Saved data entries:
========

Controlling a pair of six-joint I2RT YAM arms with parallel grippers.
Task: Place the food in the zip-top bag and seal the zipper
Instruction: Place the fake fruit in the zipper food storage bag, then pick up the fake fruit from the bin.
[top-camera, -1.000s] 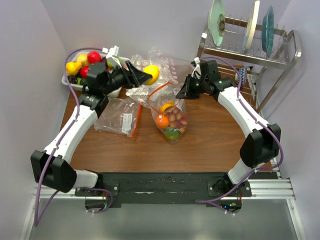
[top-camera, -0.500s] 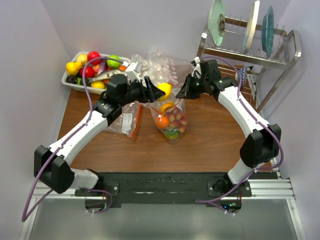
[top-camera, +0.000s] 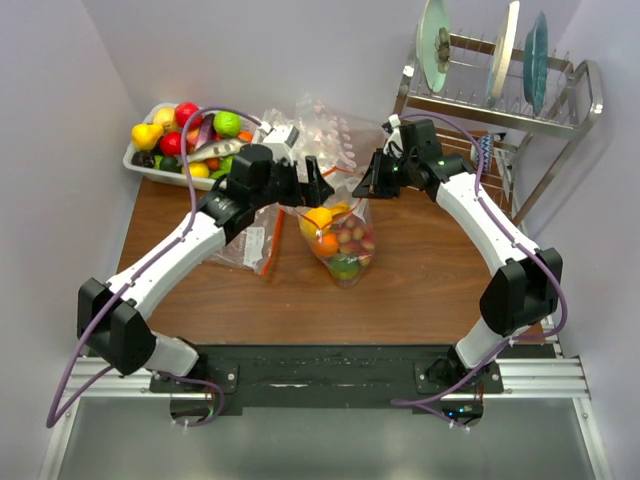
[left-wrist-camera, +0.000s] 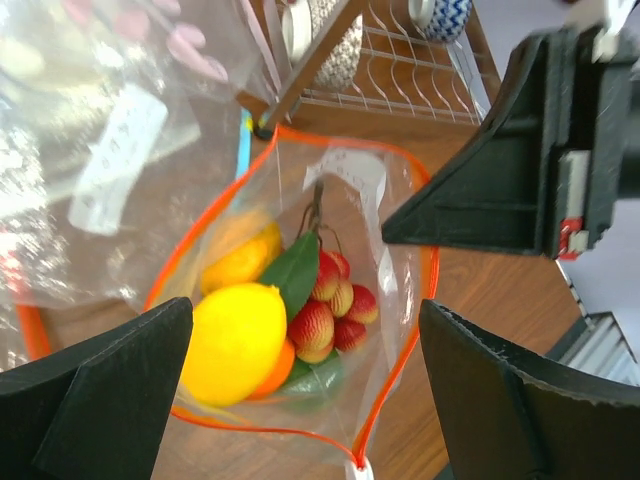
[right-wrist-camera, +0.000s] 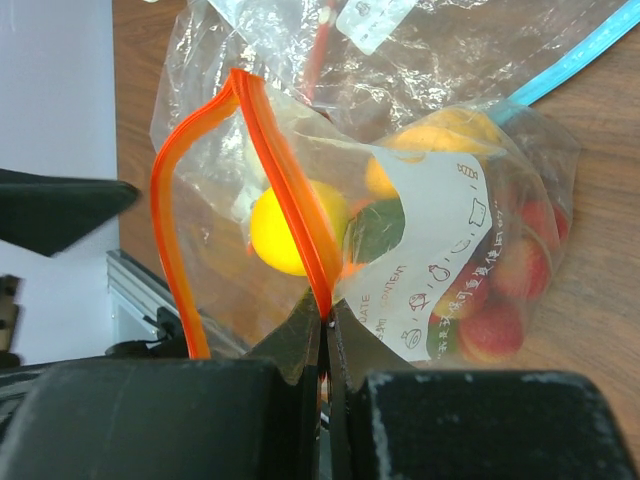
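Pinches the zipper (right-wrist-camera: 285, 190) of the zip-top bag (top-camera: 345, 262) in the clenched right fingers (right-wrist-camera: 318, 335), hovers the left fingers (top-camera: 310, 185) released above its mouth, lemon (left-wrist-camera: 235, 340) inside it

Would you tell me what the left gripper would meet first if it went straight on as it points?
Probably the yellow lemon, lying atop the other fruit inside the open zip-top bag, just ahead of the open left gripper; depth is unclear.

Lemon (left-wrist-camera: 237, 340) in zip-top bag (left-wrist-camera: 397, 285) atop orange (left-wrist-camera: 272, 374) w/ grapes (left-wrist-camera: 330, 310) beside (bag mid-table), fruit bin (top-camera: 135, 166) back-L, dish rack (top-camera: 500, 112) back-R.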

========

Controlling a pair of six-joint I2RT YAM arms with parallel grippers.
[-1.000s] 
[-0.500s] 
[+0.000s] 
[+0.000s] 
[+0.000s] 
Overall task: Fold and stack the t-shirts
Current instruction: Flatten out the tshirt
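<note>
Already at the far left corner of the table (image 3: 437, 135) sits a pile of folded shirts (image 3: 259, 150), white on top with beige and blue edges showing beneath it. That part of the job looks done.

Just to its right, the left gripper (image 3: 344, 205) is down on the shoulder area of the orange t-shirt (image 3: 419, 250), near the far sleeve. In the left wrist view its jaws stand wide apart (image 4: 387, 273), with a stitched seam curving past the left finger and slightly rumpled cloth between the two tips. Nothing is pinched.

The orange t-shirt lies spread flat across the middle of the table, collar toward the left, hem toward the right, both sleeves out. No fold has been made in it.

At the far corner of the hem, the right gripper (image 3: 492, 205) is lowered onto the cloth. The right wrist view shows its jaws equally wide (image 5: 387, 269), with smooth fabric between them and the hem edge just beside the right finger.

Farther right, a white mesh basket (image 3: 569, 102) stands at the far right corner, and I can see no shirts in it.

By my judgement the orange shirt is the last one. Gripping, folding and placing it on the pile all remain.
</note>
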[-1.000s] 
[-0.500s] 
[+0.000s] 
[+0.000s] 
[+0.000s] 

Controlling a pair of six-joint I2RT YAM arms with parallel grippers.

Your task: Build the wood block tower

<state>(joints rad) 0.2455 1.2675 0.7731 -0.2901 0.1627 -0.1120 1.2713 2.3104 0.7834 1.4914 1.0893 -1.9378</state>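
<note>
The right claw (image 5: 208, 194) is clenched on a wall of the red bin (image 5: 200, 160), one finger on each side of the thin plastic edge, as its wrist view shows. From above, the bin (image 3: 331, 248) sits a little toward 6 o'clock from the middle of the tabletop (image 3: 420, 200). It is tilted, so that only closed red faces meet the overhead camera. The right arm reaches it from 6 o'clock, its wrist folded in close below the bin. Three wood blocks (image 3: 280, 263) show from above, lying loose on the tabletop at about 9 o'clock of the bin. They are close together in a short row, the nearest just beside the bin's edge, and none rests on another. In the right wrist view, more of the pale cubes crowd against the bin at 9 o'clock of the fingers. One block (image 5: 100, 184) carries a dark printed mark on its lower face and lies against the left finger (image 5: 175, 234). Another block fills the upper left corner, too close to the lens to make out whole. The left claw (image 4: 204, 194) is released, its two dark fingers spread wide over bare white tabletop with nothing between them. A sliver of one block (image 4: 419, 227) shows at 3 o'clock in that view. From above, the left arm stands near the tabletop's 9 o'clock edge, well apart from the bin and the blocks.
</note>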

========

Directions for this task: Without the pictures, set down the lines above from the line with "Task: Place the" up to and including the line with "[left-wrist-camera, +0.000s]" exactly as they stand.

Exercise solution:
Task: Place the food in the zip-top bag and seal the zipper
Instruction: Place the fake fruit in the zipper food storage bag, then pick up the fake fruit from the bin.
[top-camera, -1.000s] 
[top-camera, -0.500s] 
[top-camera, +0.000s] 
[left-wrist-camera, +0.000s] 

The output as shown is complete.